YouTubeやTwitchのストリーミングは、PCやスマホとYouTubeやTwitchがあればできます。ですが、多くの有名ストリーマーは別のツールも組み合わせて使っています。画像や動画をはめ込み、魅力的な配信にし、様々な便利な機能を利用するためです。
そのツールの一つがOBS(オープン・ブロードキャスター・ソフトウェア)です。OBSは無料で、YouTuberやTwitchストリーマーは必ずと言ってよいほど利用しています。
ストリーム・ラブズOBS (Streamlabs OBS)もストリーム用ソフトウェアですが、OBSの開発元とは違う会社(ストリーム・ラブズ)が配布しています。名前にOBSとあるのでOBSと同じ開発元だと混同されがちですが、関係はありません。
ライトストリーム(Lightstream)もライブストリーミングに特化したソフトウェアで月額制でサービスを提供しています。今回はOBSの開発元とライトストリームがストリーム・ラブズを告発する騒動が起こっているので紹介します。
問題の指摘
騒動の発端は、ライトストリームの告発ツイートです。ライトストリームのサイトのデザインとストリーム・ラブズのサイトのデザインが酷似していると指摘しています。
「いいけど、そのまま写したってバレないように少し変えてくれよ。」
「よし!」
🤡 Hey, can I copy your homework?
▽ Yeah, just change it up a bit so it’s not obvious you copied.
🤡 Bet. pic.twitter.com/xODY5uDZeP
— Lightstream (@Lightstream) November 16, 2021
デザインが似ているだけではなく、よく見ると宣伝文句やレビューの内容までそっくりそのまま同じです。この明らかなひょうせつにライトストリームのCEOが声明を出します。
こちらがライトストリームのCEOの告発です。
(2022年12月24日:削除されたツイートをキャプチャ画像で置き換えました。)
「OBSにタダ乗り」とはどういうことでしょう? 実は、ストリーム・ラブズ OBSはOBSのソースコードをそのまま流用したソフトウェアだったのです。

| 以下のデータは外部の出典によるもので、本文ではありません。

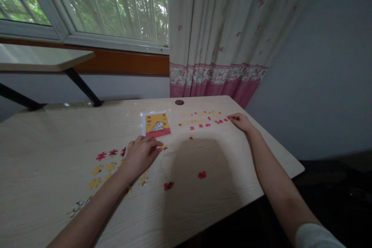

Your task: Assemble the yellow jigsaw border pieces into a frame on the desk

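My left hand (143, 152) is over the table, with thumb and index fingertips together at the edge of a yellow puzzle piece (164, 147) with a dark mark. Far to the right, my right hand (240, 121) pinches at the end of a row of red puzzle pieces (221, 121); the piece under its fingertips is mostly hidden. Yellow puzzle pieces (200, 114) lie in rows behind that one. A picture card (158, 123) shows a white animal on yellow and red. Between my arms lie two loose red pieces, one plain (201, 174), one with dark marks (169, 185).
Several red (101, 156), yellow (94, 183) and white pieces (76, 208) lie around my left forearm, partly hidden by it. A single small piece (191, 138) sits mid-table. The table (43, 155) has a cable hole (179, 102); a raised shelf (43, 57) stands back left. A curtain (215, 46) hangs behind.
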The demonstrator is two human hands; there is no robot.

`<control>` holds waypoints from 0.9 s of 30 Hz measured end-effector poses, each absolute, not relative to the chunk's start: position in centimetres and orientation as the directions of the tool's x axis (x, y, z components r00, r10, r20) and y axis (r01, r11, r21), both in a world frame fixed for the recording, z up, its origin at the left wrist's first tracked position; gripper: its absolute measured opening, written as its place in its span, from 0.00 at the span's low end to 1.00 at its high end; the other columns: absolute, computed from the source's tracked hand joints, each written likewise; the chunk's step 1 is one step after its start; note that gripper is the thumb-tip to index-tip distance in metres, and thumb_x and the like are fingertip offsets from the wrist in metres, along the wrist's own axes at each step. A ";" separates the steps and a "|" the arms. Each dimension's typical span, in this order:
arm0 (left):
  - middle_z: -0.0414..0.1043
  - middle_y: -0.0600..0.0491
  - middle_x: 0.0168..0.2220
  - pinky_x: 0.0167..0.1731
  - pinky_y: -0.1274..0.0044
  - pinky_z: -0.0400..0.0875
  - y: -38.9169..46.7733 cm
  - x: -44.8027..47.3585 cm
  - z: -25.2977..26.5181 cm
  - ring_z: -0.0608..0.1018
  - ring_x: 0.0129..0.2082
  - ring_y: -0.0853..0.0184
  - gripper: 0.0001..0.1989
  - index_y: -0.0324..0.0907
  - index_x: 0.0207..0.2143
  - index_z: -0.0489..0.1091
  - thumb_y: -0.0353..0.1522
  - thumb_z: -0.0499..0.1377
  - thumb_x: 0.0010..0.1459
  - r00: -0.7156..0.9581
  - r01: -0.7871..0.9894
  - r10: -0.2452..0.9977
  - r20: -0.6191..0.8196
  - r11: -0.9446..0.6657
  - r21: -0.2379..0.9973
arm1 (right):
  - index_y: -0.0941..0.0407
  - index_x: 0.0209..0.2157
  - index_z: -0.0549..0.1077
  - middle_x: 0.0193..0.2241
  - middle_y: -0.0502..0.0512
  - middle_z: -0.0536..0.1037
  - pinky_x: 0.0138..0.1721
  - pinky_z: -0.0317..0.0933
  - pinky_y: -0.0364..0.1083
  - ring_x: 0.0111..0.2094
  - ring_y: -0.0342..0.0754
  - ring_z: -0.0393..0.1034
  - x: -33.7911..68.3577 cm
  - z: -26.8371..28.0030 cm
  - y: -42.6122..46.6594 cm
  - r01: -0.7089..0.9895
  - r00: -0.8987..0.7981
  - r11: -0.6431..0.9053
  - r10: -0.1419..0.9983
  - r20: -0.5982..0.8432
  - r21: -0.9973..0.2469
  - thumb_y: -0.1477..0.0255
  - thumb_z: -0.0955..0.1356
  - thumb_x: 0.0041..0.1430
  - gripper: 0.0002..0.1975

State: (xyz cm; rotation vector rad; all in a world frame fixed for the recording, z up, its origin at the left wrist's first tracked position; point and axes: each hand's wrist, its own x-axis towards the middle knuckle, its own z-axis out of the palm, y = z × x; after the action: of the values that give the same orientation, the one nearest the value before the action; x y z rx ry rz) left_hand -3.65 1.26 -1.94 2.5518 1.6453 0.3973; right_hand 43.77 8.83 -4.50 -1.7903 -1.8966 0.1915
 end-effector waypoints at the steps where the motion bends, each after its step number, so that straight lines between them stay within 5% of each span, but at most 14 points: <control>1: 0.74 0.48 0.44 0.39 0.64 0.62 1.3 -3.7 -1.9 0.70 0.45 0.52 0.13 0.48 0.41 0.75 0.37 0.53 0.58 0.391 0.884 0.904 0.175 -0.421 0.202 | 0.59 0.39 0.79 0.35 0.59 0.78 0.39 0.63 0.46 0.34 0.48 0.70 43.7 -4.5 8.8 0.888 0.015 0.111 0.963 0.268 -0.447 0.69 0.65 0.54 0.15; 14: 0.74 0.49 0.44 0.39 0.64 0.62 1.2 -3.5 -1.8 0.70 0.45 0.53 0.12 0.49 0.41 0.75 0.36 0.54 0.58 0.389 0.883 0.906 0.165 -0.418 0.212 | 0.60 0.39 0.78 0.33 0.59 0.76 0.34 0.60 0.44 0.30 0.45 0.66 41.0 -3.5 9.4 0.882 0.063 0.117 0.931 0.359 -0.457 0.68 0.64 0.56 0.15; 27: 0.74 0.49 0.43 0.40 0.63 0.63 1.0 -3.5 -1.7 0.70 0.44 0.53 0.12 0.49 0.40 0.75 0.36 0.54 0.58 0.384 0.875 0.907 0.172 -0.417 0.246 | 0.58 0.40 0.78 0.39 0.59 0.77 0.45 0.59 0.45 0.40 0.48 0.69 26.6 0.7 14.4 0.840 -0.429 0.464 0.885 0.179 -0.282 0.76 0.65 0.55 0.12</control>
State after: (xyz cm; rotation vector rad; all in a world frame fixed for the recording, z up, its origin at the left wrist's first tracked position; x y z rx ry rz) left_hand -3.48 1.04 -1.67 2.5168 1.6277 0.4257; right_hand 26.58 14.37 0.70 -1.4696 -2.4167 0.2148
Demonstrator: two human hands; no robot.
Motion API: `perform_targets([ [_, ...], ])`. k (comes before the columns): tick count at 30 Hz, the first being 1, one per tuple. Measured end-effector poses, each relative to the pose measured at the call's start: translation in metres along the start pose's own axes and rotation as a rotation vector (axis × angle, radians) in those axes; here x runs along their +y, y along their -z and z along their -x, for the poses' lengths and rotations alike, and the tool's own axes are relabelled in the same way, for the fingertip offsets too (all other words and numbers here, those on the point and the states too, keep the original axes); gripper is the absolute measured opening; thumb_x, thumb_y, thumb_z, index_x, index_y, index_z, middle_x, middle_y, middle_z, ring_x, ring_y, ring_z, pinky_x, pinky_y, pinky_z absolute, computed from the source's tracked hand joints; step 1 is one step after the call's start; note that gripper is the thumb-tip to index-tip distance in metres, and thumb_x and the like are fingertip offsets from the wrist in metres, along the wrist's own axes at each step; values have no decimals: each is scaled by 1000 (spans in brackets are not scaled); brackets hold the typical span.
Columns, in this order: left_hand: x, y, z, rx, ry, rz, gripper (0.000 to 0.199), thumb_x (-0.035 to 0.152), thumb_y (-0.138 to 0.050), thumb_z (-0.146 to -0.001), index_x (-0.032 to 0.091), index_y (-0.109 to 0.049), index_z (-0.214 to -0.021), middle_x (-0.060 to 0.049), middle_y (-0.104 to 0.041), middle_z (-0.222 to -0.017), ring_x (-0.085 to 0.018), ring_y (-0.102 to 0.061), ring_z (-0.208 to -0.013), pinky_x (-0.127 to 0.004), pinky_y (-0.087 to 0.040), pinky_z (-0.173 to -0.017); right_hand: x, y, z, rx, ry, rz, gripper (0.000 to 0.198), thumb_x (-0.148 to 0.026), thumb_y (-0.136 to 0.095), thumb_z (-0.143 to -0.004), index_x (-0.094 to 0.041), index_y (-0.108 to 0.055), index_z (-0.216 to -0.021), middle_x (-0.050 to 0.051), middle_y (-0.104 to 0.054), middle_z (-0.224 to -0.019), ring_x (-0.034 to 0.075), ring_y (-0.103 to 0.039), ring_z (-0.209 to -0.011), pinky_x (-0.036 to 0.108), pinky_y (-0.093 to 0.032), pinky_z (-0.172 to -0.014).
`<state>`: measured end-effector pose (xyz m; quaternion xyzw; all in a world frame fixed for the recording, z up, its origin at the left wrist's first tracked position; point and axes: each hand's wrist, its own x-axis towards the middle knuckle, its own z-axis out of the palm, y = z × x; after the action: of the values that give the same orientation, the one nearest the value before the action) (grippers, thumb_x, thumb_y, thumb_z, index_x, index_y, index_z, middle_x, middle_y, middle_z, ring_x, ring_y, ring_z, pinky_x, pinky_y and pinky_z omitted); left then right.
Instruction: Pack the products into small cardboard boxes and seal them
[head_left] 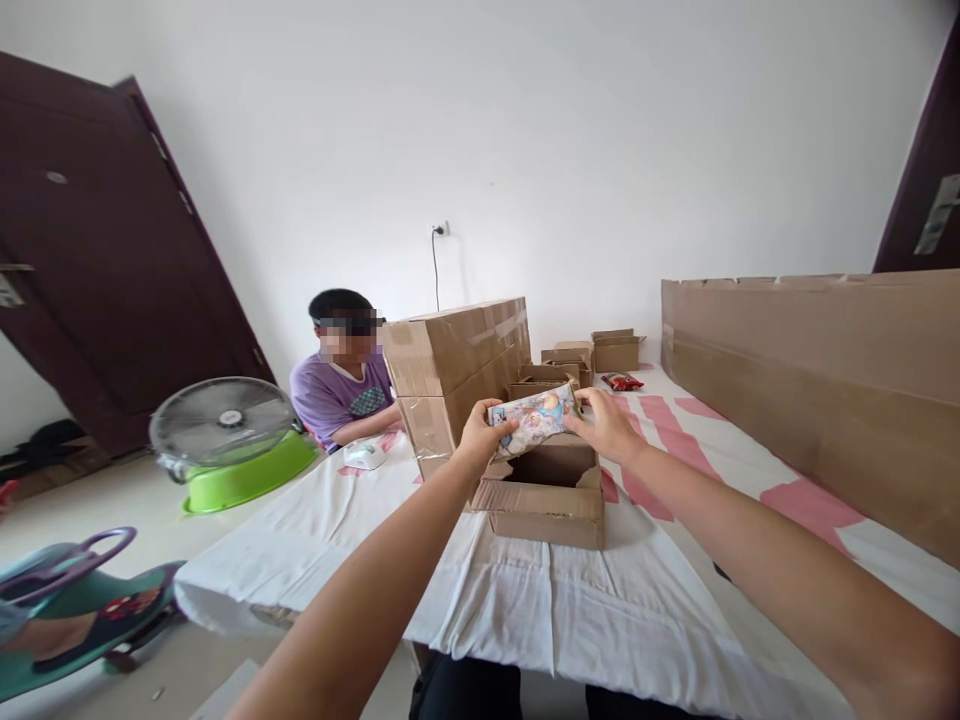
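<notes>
A printed pack [534, 420] in pale colours with cartoon-like pictures is stretched between my two hands. My left hand [486, 432] grips its left end, thumb on the front. At its right end, my right hand [602, 424] pinches the edge. What the pack contains cannot be seen. Just below it stands an open cardboard box [551, 515], flaps spread and its inside dark. The pack hides part of the box's far side.
Taped cartons [457, 370] form a wall left of the open box. Smaller open boxes [616, 352] line up behind it, near a red packet [622, 382]. A long cardboard panel [810, 390] borders the right. A person in a purple shirt [345, 400] sits beyond the cartons.
</notes>
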<state>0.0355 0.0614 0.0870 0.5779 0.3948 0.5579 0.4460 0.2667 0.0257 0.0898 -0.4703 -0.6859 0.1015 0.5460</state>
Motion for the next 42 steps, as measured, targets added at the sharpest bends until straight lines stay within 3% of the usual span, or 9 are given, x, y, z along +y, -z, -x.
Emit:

つまり、ストリーム・ラブズ OBSはOBSのソースコードとライトストリームのウェブサイトを拝借していたのでした。
ライトストリームのCEOに続き、OBSの公式アカウントもストリーム・ラブズを告発します。
Near the launch of SLOBS, @streamlabs reached out to us about using the OBS name. We kindly asked them not to. They did so anyway and followed up by filing a trademark
We’ve tried to sort this out in private and they have been uncooperative at every turnhttps://t.co/r1eXr3VxcJ
— OBS (@OBSProject) November 17, 2021
この告発が話題になっていると、人気ストリーマーのポキメインまでストリーム・ラブズを批判します。
(2022年11月28日:削除されたツイートをキャプチャ画像で置き換えました。)
さらに、左派系政治ストリーマーのハサン・パイカーやコメディアンのリッキー・バーウィックまでストリーム・ラブズを批判する声明を出しています。
(2022年2月20日:削除されたツイートをキャプチャ画像で置き換えました。)
各方面から批判を浴びたストリーム・ラブズは声明を出しています。
— Streamlabs (@streamlabs) November 17, 2021
立ち上げ時のOBSの要求に応えなかったのに、ここへ来て急にしおらしくなったようです。しかし、本当にこの声明のとおりにするかは不明です。ところで、このツイートにある「オープンソース」とは何でしょうか?
つまり、何が問題なのか?
オープンソースソフトウェアについてオーディナリー・ゲーマーのムタハが動画で丁寧に説明しています。
「オープンソース」とはソフトウェアのソースコード(プログラム)が公開されていて、誰でも自由に使えて、自由に改変できることです。改変したものを新たに配布することも自由です。
AndroidやChrome OSの元になったOSのLinuxもオープンソースで、数多くの改変版(ディストリビューション)が配布されています。誰もが自由なアイディアで機能を付け加え、配布することでよりよいソフトウェアができる──これがオープンソースの精神です。
OBSもオープンソースソフトウェアです。OBSはオープンソースですから、誰でも改変して再配布できます。ですから、ストリーム・ラブズがOBSを改良して配布するだけなら問題ありません。しかし、ほぼ元の形のまま、自分たち独自の商品のように装って商売するのは見下げ果てた行為です。
しかもPC周辺機器メーカーのLogitechは知ってか知らずか、2019年にOBSではなくストリーム・ラブズをなんと$89M(約100億円)で買収していました。泥棒の懐に大金が転がり込んでいたようです。
今回、いかがわしい商売に歯止めがかかったのはコミュニティにとって朗報です。また、視聴者には見えにくい、ストリーミングを支える技術に光が当たったのもよかったのではないでしょうか。